I don't understand why people do this. What makes you assume that he will be playing the same character that he played in The Pianist? Why would you mentally typecast him based on what happens to be the most well-known thing he's done? Do you actually think that he _is_ the character from The Pianist, and he just turned up and played himself? No, he got into the character, and that's presumably what he'll do for this, he'll get into a different character because he is a good actor and that's what actors do. You might as well say 'pfft, Heath Ledger playing the Joker? What's he going to do, put on a cowboy hat and have sex with another man? Because that's what he did in another film so that's clearly all he's capable of doing'.

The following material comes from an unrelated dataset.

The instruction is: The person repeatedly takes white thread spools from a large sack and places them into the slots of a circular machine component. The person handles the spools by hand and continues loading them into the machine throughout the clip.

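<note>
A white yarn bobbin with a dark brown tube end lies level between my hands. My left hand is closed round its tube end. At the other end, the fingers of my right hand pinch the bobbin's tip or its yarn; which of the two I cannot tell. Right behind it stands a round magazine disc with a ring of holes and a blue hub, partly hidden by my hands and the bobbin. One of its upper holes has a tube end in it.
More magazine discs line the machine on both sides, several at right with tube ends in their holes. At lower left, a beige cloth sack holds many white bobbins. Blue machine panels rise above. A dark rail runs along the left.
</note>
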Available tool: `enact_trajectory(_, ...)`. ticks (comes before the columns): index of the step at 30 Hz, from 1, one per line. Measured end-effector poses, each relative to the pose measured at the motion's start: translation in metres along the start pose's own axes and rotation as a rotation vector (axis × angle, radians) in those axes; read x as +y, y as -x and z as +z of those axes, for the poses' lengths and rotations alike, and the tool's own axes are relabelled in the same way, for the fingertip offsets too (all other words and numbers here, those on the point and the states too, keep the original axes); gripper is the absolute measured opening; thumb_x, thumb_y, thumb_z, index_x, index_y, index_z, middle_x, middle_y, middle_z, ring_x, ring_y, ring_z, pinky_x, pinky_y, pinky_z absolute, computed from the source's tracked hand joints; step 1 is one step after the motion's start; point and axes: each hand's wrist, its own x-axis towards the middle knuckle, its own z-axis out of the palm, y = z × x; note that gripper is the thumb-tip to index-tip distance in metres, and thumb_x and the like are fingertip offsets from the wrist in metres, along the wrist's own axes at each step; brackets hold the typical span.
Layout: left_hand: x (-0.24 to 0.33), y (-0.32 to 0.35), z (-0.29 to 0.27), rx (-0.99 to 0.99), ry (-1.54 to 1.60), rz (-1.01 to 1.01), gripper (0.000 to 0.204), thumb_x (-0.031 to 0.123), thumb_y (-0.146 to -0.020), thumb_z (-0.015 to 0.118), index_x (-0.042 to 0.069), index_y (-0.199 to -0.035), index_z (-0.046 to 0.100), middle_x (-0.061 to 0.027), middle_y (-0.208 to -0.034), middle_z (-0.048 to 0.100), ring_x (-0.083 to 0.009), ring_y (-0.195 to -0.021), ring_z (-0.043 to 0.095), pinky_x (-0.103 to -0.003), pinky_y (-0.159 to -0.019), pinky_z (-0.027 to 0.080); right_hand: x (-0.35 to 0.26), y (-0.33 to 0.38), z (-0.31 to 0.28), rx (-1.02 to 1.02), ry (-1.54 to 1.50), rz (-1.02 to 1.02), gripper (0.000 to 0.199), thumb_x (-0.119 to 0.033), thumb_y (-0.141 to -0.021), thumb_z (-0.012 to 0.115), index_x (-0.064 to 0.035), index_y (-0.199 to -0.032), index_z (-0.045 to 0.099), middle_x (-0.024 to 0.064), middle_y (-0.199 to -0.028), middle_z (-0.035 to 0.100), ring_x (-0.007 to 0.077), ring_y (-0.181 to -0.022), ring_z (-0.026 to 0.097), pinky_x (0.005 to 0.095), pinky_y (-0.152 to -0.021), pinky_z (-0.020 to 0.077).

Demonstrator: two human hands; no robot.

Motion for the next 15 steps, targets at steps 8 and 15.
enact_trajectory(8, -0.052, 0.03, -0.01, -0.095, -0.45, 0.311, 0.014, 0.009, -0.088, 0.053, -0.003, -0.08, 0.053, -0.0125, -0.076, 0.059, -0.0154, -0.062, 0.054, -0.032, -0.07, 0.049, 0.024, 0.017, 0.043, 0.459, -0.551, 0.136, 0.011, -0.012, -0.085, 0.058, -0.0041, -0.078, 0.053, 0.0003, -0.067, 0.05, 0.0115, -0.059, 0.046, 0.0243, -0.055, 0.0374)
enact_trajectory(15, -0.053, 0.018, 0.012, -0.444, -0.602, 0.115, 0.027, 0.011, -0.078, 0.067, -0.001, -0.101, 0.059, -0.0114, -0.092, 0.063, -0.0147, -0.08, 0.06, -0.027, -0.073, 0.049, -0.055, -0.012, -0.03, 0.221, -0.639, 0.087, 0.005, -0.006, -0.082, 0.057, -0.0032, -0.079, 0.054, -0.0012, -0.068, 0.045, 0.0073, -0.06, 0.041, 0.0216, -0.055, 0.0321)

That said, the film itself is obviously franchise 'rebooting' nonsense and will undoubtedly be terrible...


----------



## Bobo (Oct 24, 2009)

I agree with the above post. I've had doubts before whether a certain actor could play a role well based off what they had done in the past, but then been impressed with what the pulled off. Just set your mind free....or something.

I'm pumped about this movie. Predator is one of my all time favorites. I was just talking about it's awesomeness yesterday ironically. It could be a fail, ya never know, but my hopes are still up. And I like the idea of us landing on their world. Seems like a big change like that is needed if they want to put out something that's not just a rehash of what we've already seen.


----------



## Triple-J (Oct 24, 2009)

Esp Griffyn said:


> You didn't think the second film deepened the mystique? The ending of P2 totally exemplified the honor system of the Yautja and made them a much more exciting prospect. The ending to that film paved the way for numerous awesome AVP games, and unfortunately a couple of shit films.



Yeah the end of P2 definitely added something and caught my attention but the rest of the movie does nothing for me but what's disappointing is that they failed to build upon that. 
Most of my disapointment is really directed towards the AvP movies as they had such great potential but in reality they are just a modern day equivalent of a King Kong vs Godzilla or Frankenstein vs the Wolfman.

I'd always hoped that they'd adapt the first AvP graphic novel as it would have been easy to make a few changes here and there to make it into a movie, what happens with the Machiko Noguchi character in the book is really interesting as she goes on a similar journey to Ripley in the Alien movies but it's a journey that reveals a lot about the Predators and their culture.


----------



## petereanima (Oct 27, 2009)

liquidcow said:


> I don't understand why people do this. What makes you assume that he will be playing the same character that he played in The Pianist? Why would you mentally typecast him based on what happens to be the most well-known thing he's done? Do you actually think that he _is_ the character from The Pianist, and he just turned up and played himself? No, he got into the character, and that's presumably what he'll do for this, he'll get into a different character because he is a good actor and that's what actors do. You might as well say 'pfft, Heath Ledger playing the Joker? What's he going to do, put on a cowboy hat and have sex with another man? Because that's what he did in another film so that's clearly all he's capable of doing'.



i thought that the "joke" already was really obvious or people here already know me better. seems like it wasnt so. therefor:

disclaimer:

i dont think that adrien brody is the character he played in the pianist. i just really cannot stand him as an actor, and therefor do not want to see him in a prequel of one of my all time favourite movies.


----------



## Esp Griffyn (Oct 28, 2009)

Triple-J said:


> I'd always hoped that they'd adapt the first AvP graphic novel as it would have been easy to make a few changes here and there to make it into a movie, what happens with the Machiko Noguchi character in the book is really interesting as she goes on a similar journey to Ripley in the Alien movies but it's a journey that reveals a lot about the Predators and their culture.



God I hear that, instead they took the relationship she formed with a predator and very quikcly hashed it over and threw it in at the end of a terrible pastiche of ideas they eventually called a "finished product". The first graphic novel would have been an amazing film, I wonder why they thought they needed ice, underground pyramids and 20 minute chestburster gestation periods


----------



## HighGain510 (Oct 28, 2009)

I agree with the folks saying the first graphic novel should be made a movie. Hell, even some of the books could/should have been made into movies at this point (I forget which one of the novels it was now but there was one that started in Russia that was pretty badass). Hopefully someday they'll get it right, a lot of the novels and graphic novels for both the aliens vs predator, predator and aliens series have had killer storylines yet they continue to put out shoot-em-up versions of the stories that bomb and then they wonder why the franchise isn't doing as well as it could be?!   FIRST GRAPHIC NOVEL IN MOVIE FORM PLZKTHXBAI!


----------